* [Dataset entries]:

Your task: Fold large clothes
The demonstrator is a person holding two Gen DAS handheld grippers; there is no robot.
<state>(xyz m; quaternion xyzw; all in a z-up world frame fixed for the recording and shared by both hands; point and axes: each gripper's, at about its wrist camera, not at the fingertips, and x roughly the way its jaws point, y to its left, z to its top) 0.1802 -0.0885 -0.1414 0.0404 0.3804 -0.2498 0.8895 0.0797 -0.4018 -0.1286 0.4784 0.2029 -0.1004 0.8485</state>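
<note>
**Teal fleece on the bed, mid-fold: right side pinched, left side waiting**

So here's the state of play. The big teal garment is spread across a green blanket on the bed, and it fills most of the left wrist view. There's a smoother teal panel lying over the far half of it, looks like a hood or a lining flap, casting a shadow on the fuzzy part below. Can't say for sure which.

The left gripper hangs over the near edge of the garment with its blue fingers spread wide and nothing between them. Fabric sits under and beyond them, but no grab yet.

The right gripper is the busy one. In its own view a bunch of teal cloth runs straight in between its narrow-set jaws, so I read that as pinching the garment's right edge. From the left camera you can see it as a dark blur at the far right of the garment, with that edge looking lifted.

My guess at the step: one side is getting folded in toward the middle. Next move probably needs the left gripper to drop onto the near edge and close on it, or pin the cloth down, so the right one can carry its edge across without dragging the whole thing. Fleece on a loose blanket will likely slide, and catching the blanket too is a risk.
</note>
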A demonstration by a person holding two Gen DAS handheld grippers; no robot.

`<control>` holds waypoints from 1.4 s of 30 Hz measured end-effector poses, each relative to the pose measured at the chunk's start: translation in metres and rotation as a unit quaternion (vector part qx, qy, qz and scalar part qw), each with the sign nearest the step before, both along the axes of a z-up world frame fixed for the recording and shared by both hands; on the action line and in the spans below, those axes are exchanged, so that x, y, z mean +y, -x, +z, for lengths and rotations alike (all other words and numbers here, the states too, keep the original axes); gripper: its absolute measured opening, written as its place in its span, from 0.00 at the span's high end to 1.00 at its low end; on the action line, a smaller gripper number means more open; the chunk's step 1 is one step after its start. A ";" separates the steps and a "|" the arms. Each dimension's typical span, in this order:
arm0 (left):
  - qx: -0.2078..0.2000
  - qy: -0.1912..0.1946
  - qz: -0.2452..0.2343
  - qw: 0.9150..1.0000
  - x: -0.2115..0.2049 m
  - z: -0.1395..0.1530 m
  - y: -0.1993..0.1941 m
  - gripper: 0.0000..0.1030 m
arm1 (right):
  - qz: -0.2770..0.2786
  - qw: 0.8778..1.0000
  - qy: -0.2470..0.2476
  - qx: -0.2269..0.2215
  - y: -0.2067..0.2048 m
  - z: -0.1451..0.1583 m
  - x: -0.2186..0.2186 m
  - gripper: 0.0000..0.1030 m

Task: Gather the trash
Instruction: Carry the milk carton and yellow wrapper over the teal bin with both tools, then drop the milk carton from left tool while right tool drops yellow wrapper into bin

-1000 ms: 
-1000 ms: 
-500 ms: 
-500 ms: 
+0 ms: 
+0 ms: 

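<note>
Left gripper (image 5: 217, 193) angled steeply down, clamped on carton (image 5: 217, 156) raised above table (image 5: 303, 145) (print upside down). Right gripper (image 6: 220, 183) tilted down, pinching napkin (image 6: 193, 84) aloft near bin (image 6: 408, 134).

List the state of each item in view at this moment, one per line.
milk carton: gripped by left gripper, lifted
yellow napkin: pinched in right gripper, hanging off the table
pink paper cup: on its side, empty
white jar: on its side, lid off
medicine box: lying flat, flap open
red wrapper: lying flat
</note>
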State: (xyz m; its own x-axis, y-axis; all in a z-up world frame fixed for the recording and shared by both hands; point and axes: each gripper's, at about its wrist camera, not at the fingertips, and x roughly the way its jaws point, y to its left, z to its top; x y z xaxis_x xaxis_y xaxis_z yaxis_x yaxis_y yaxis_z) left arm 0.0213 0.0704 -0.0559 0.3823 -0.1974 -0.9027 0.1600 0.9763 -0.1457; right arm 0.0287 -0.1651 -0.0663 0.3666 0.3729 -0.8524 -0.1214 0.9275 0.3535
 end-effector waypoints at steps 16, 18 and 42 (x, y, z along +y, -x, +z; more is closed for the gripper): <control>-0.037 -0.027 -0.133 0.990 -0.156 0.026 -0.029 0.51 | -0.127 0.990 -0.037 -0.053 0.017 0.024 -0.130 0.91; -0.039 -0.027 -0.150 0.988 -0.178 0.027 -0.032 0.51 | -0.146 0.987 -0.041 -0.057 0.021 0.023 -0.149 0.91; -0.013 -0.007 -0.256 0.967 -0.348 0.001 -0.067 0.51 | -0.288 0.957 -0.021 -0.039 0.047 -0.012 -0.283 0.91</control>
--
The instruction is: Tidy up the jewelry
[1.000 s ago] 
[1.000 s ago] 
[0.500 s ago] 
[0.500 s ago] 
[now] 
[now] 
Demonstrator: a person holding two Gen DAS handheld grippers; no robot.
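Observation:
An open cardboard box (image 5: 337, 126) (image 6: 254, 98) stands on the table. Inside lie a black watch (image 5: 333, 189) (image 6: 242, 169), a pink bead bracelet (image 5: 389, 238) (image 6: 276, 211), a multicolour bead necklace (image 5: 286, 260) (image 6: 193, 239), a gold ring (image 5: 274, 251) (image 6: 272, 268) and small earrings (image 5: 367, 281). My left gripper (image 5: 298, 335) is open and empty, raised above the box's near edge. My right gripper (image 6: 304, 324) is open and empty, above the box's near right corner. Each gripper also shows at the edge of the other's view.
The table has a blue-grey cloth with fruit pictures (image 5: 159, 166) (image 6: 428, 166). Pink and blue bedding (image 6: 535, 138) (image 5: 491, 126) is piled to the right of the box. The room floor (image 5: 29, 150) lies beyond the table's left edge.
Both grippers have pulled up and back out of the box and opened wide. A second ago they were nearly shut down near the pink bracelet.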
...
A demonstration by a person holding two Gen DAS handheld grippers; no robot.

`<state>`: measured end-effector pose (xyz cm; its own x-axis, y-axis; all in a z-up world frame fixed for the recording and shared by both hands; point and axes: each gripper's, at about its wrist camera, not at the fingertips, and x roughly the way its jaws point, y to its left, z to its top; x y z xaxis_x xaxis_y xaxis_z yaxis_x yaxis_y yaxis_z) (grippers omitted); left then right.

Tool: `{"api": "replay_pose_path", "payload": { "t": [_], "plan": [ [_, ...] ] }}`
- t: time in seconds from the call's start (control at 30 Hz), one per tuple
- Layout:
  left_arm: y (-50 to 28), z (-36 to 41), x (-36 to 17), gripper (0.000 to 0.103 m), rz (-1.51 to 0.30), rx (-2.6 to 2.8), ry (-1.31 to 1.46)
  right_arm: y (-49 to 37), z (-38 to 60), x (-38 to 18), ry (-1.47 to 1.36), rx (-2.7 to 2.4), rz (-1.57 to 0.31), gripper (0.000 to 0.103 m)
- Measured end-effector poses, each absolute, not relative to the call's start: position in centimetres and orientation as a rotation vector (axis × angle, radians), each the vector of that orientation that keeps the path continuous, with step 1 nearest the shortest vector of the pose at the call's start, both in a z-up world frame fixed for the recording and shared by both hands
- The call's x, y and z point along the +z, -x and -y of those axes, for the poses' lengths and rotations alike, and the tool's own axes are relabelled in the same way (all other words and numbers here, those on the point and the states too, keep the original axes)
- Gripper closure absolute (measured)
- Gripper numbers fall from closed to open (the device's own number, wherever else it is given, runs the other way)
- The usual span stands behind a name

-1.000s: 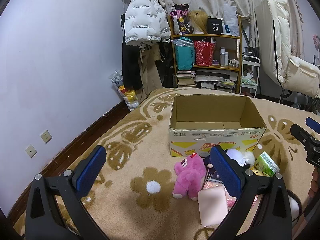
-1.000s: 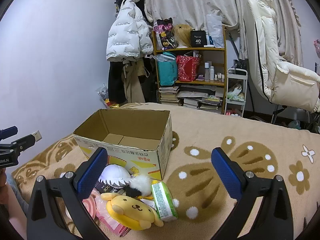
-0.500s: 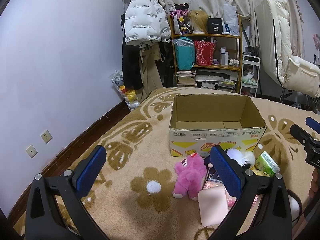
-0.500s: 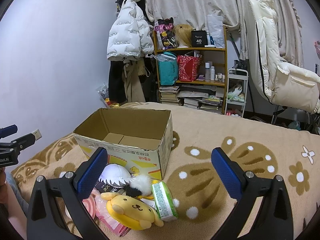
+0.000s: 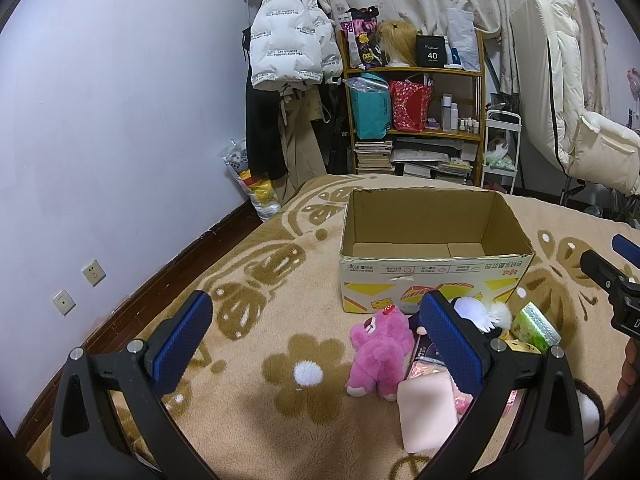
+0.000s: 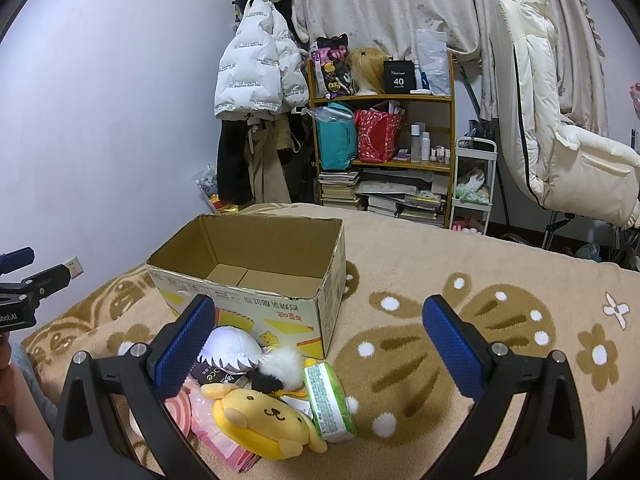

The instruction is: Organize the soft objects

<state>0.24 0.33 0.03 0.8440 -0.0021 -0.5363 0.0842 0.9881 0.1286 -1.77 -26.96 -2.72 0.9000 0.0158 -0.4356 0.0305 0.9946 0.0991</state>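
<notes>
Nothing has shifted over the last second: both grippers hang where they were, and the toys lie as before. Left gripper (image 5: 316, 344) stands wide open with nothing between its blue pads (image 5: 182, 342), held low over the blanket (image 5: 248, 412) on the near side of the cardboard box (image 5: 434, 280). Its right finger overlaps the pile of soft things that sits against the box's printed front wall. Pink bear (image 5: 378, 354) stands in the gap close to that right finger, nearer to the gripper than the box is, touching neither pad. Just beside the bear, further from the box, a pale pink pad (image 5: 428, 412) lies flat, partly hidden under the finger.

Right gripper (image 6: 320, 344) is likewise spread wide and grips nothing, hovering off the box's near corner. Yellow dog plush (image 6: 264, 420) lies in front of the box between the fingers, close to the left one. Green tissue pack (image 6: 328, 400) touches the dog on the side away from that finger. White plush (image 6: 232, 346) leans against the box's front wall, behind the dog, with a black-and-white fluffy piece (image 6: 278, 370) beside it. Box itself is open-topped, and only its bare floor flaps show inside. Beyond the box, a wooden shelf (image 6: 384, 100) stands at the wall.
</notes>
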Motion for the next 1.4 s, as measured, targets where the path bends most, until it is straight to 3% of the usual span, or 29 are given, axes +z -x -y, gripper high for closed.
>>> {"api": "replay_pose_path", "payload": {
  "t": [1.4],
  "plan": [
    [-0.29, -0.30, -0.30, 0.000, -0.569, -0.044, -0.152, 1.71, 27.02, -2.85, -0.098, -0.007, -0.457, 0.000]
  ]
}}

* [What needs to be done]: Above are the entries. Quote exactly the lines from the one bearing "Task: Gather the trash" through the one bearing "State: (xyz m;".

* [Task solution]:
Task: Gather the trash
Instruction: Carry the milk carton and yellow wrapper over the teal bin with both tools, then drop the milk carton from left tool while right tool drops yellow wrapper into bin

-1000 ms: 
-1000 ms: 
-500 ms: 
-500 ms: 
+0 ms: 
+0 ms: 

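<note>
Left gripper (image 5: 217, 193) angled steeply down, clamped on carton (image 5: 217, 156) raised above table (image 5: 303, 145) (print upside down). Right gripper (image 6: 220, 183) tilted down, pinching napkin (image 6: 193, 84) aloft near bin (image 6: 408, 134).

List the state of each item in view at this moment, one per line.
milk carton: gripped by left gripper, lifted
yellow napkin: pinched in right gripper, hanging off the table
pink paper cup: on its side, empty
white jar: on its side, lid off
medicine box: lying flat, flap open
red wrapper: lying flat
</note>
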State: (xyz m; its own x-axis, y-axis; all in a z-up world frame fixed for the recording and shared by both hands; point and axes: each gripper's, at about its wrist camera, not at the fingertips, and x roughly the way its jaws point, y to its left, z to its top; x y z xaxis_x xaxis_y xaxis_z yaxis_x yaxis_y yaxis_z) left arm 0.0213 0.0704 -0.0559 0.3823 -0.1974 -0.9027 0.1600 0.9763 -0.1457; right arm 0.0287 -0.1651 -0.0663 0.3666 0.3729 -0.8524 -0.1214 0.9275 0.3535

For this exercise, the answer is now complete.